# Using Experiments with XGBoost Prediction for Customer Churn

## Environment Setup

- Image: Data Science
- Kernel: Python 3
- Instance type: ml.t3.medium

## Background

This notebook builds on a previous notebook that trains a model that predicts customer churn (i.e., when a company loses a customer).  In this iteration of the notebook, we add SageMaker experiments so we can track and compare the results of different model trainings.

This notebook has been adapted from the [SageMaker examples](https://github.com/aws/amazon-sagemaker-examples/blob/main/introduction_to_applying_machine_learning/xgboost_customer_churn/xgboost_customer_churn.ipynb).

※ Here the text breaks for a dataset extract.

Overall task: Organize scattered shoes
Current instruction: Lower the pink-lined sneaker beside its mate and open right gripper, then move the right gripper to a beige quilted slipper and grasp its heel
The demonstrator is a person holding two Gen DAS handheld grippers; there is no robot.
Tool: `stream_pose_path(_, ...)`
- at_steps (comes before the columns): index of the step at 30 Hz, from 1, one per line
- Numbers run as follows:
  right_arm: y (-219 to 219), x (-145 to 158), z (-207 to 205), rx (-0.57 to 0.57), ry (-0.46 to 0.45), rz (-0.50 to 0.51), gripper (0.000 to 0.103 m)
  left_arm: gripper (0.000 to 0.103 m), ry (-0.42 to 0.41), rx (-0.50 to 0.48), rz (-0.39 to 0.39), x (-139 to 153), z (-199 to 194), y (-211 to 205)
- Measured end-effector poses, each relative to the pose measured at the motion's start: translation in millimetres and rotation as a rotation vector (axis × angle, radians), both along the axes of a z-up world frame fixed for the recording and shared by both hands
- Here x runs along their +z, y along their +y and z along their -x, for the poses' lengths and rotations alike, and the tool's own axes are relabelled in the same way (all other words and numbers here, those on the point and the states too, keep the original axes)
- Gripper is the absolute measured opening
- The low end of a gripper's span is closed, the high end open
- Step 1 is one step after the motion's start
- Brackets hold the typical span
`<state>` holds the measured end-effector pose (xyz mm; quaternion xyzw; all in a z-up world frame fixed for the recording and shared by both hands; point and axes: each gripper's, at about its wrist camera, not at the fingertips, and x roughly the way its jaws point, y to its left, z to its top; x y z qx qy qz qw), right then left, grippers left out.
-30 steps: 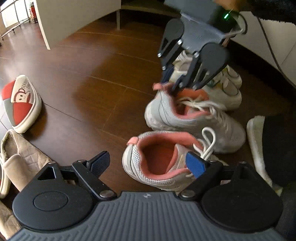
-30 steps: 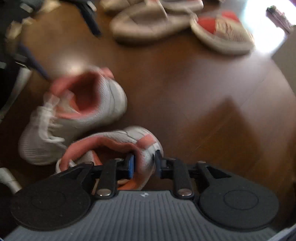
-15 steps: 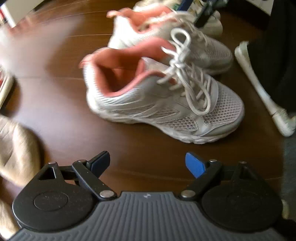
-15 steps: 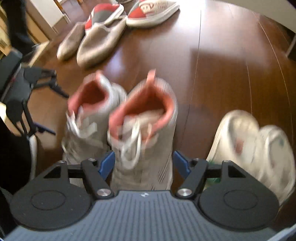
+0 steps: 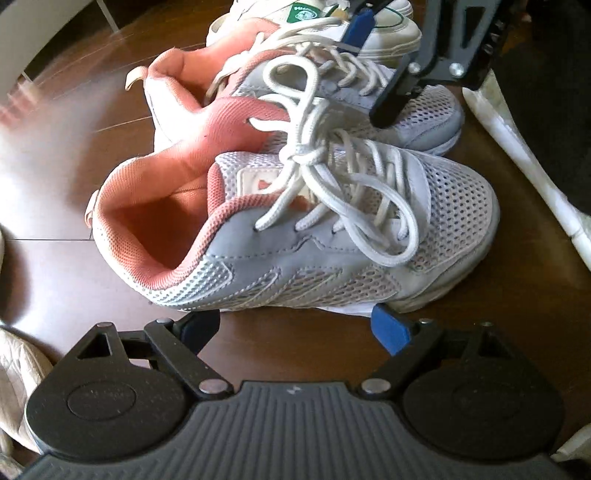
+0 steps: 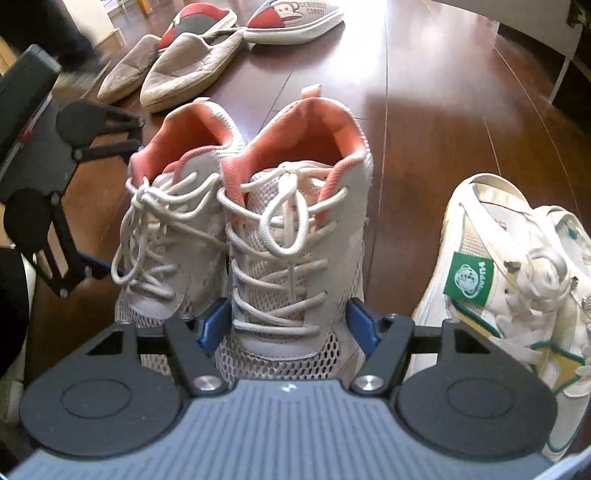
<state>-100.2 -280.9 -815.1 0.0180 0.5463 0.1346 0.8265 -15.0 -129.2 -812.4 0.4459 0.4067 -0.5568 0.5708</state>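
Slippers (image 6: 192,70) perhaps only rightward-visible.

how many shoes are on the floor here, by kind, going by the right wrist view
Grey mesh sneakers with pink lining: 2, near one, other
White sneakers with green tag: 2, nearer, farther
Beige slippers: 2, one, one
Red and grey cartoon slippers: 2, one, one
Total: 8
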Motion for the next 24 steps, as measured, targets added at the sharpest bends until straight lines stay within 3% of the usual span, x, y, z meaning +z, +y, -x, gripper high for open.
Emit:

## Initialize Environment and Variables

In [None]:
# NEW for Experiments lesson
# Install sagemaker-experiments
import sys
!{sys.executable} -m pip install sagemaker-experiments

In [None]:
# Import libraries
import boto3
import re
import pandas as pd
import numpy as np
import os
import time

import sagemaker
from sagemaker import get_execution_role
from sagemaker.predictor import CSVSerializer
from sagemaker.inputs import TrainingInput

# Get the SageMaker session and the execution role from the SageMaker domain
sess = sagemaker.Session()
role = get_execution_role()

bucket = '<name-of-your-bucket>' # Update with the name of a bucket that is already created in S3
prefix = 'demo' # The name of the folder that will be created in the S3 bucket

In [None]:
# NEW for Experiments lesson
from time import strftime
from smexperiments.experiment import Experiment
from smexperiments.trial import Trial
from smexperiments.trial_component import TrialComponent
from smexperiments.tracker import Tracker
from botocore.exceptions import ClientError

---
## Data

For this lesson, data has already been cleaned and split into two local CSV files: **train.csv** (used to train the model) and **validation.csv** (used to validate how well the model does).

We'll take these local files and upload them to S3 so SageMaker can use them.

In [None]:
boto3.Session().resource('s3').Bucket(bucket).Object(os.path.join(prefix, 'train/train.csv')).upload_file('train.csv')
boto3.Session().resource('s3').Bucket(bucket).Object(os.path.join(prefix, 'validation/validation.csv')).upload_file('validation.csv')

## Experiments

In this section, we set up our experiment and trials.  Once they're set up, we can hook into them when we start training the model.

In [None]:
# NEW for Experiments lesson
# Create an experiment
create_date = strftime("%Y-%m-%d-%H-%M-%S")
experiment_name = 'demo-churn-experiment'
experiment_description = 'A demo experiment'

# Use a try-block so we can re-use an existing experiment rather than creating a new one each time
try:
    experiment = Experiment.create(experiment_name=experiment_name.format(create_date), 
                                   description=experiment_description)
except ClientError as e:
    print(f'{experiment_name} already exists and will be reused.')

In [None]:
# NEW for Experiments lesson
# Create a trial for the experiment
trial_name = "demo-churn-trial-1"

demo_trial = Trial.create(trial_name = trial_name.format(create_date),
                          experiment_name = experiment_name)

---
## Train

Now that we have our data in S3, we can move on to training.  In this section, we need to specify three things: where our training data is, the path to the algorithm container stored in the Elastic Container Registry, and the algorithm to use (along with hyperparameters).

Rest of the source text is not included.